Restate each of the lines below word for word and drop every picture.

[Provided data]
********

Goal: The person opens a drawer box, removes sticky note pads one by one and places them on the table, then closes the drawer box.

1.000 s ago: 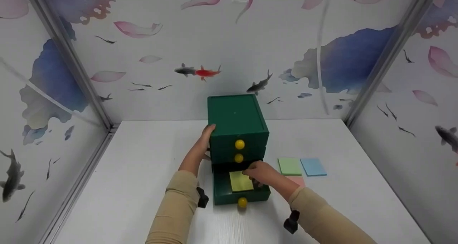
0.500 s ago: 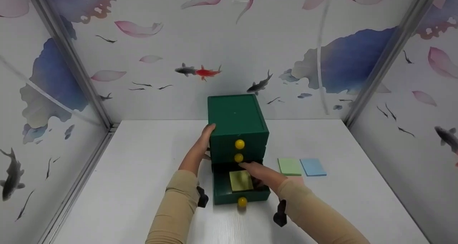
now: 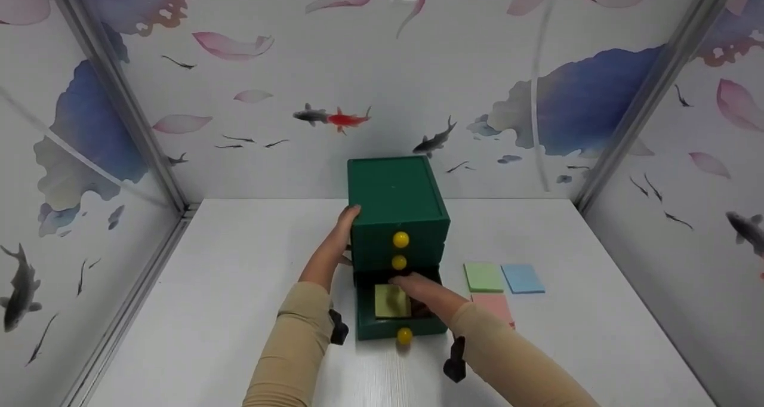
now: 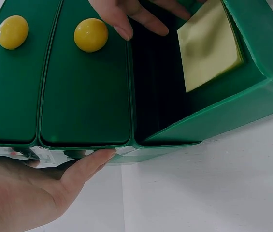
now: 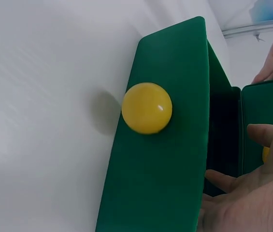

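Observation:
A green drawer cabinet (image 3: 394,189) with yellow knobs stands on the table, its bottom drawer (image 3: 370,330) pulled out. Inside that drawer lies a pad of yellow sticky notes (image 3: 391,301); the left wrist view shows the same pad (image 4: 208,48) flat and dark beneath. My left hand (image 3: 334,243) rests against the cabinet's left side with fingers extended. My right hand (image 3: 427,290) reaches into the drawer at the pad's right edge, fingers loosely extended (image 5: 252,188). Its lower fingers are partly hidden by the drawer wall.
Right of the cabinet lie three more sticky note pads: green (image 3: 483,277), blue (image 3: 523,278) and pink (image 3: 492,309). My right sleeve (image 3: 507,341) passes close to the pink one. Patterned walls (image 3: 268,168) bound the white table (image 3: 239,264) at the back and sides.
My right hand has moved left and deeper into the drawer, and the yellow pad has shifted slightly left. More of the pink pad shows. My left hand stays in place.

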Demonstrator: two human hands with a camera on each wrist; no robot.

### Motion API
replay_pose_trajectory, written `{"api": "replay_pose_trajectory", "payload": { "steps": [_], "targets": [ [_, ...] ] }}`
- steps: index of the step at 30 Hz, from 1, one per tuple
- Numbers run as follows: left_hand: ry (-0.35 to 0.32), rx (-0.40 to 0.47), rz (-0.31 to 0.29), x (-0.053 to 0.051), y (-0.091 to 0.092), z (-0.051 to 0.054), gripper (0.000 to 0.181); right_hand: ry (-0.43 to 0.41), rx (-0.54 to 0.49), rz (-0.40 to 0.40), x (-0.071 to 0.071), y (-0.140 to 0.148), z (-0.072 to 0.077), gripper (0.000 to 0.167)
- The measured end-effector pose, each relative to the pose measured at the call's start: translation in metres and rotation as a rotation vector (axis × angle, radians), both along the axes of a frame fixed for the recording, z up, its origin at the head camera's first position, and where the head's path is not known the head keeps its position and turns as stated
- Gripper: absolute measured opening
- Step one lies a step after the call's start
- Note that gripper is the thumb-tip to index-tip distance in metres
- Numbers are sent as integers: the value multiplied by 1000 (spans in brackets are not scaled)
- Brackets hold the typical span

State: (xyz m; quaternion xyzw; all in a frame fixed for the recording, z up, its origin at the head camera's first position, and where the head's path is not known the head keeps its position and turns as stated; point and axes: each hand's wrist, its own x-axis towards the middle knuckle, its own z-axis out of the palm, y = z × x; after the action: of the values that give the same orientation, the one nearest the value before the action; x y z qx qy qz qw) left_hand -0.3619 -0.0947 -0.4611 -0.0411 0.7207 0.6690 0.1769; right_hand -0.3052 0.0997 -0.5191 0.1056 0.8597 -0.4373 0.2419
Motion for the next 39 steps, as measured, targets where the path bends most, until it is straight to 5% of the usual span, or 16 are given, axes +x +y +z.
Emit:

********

[Response area]
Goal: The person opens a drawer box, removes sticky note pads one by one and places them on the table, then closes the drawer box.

1.000 s ago: 
0.500 s ago: 
now: 
now: 
now: 

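Observation:
A green drawer cabinet (image 3: 394,189) with yellow knobs stands on the table, its bottom drawer (image 3: 370,330) pulled out. Inside that drawer lies a pad of yellow sticky notes (image 3: 391,301); the left wrist view shows the same pad (image 4: 208,48) flat and dark beneath. My left hand (image 3: 334,243) rests against the cabinet's left side with fingers extended. My right hand (image 3: 427,290) reaches into the drawer at the pad's right edge, fingers loosely extended (image 5: 252,188). Its lower fingers are partly hidden by the drawer wall.
Right of the cabinet lie three more sticky note pads: green (image 3: 483,277), blue (image 3: 523,278) and pink (image 3: 492,309). My right sleeve (image 3: 507,341) passes close to the pink one. Patterned walls (image 3: 268,168) bound the white table (image 3: 239,264) at the back and sides.
My right hand has moved left and deeper into the drawer, and the yellow pad has shifted slightly left. More of the pink pad shows. My left hand stays in place.
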
Demonstrator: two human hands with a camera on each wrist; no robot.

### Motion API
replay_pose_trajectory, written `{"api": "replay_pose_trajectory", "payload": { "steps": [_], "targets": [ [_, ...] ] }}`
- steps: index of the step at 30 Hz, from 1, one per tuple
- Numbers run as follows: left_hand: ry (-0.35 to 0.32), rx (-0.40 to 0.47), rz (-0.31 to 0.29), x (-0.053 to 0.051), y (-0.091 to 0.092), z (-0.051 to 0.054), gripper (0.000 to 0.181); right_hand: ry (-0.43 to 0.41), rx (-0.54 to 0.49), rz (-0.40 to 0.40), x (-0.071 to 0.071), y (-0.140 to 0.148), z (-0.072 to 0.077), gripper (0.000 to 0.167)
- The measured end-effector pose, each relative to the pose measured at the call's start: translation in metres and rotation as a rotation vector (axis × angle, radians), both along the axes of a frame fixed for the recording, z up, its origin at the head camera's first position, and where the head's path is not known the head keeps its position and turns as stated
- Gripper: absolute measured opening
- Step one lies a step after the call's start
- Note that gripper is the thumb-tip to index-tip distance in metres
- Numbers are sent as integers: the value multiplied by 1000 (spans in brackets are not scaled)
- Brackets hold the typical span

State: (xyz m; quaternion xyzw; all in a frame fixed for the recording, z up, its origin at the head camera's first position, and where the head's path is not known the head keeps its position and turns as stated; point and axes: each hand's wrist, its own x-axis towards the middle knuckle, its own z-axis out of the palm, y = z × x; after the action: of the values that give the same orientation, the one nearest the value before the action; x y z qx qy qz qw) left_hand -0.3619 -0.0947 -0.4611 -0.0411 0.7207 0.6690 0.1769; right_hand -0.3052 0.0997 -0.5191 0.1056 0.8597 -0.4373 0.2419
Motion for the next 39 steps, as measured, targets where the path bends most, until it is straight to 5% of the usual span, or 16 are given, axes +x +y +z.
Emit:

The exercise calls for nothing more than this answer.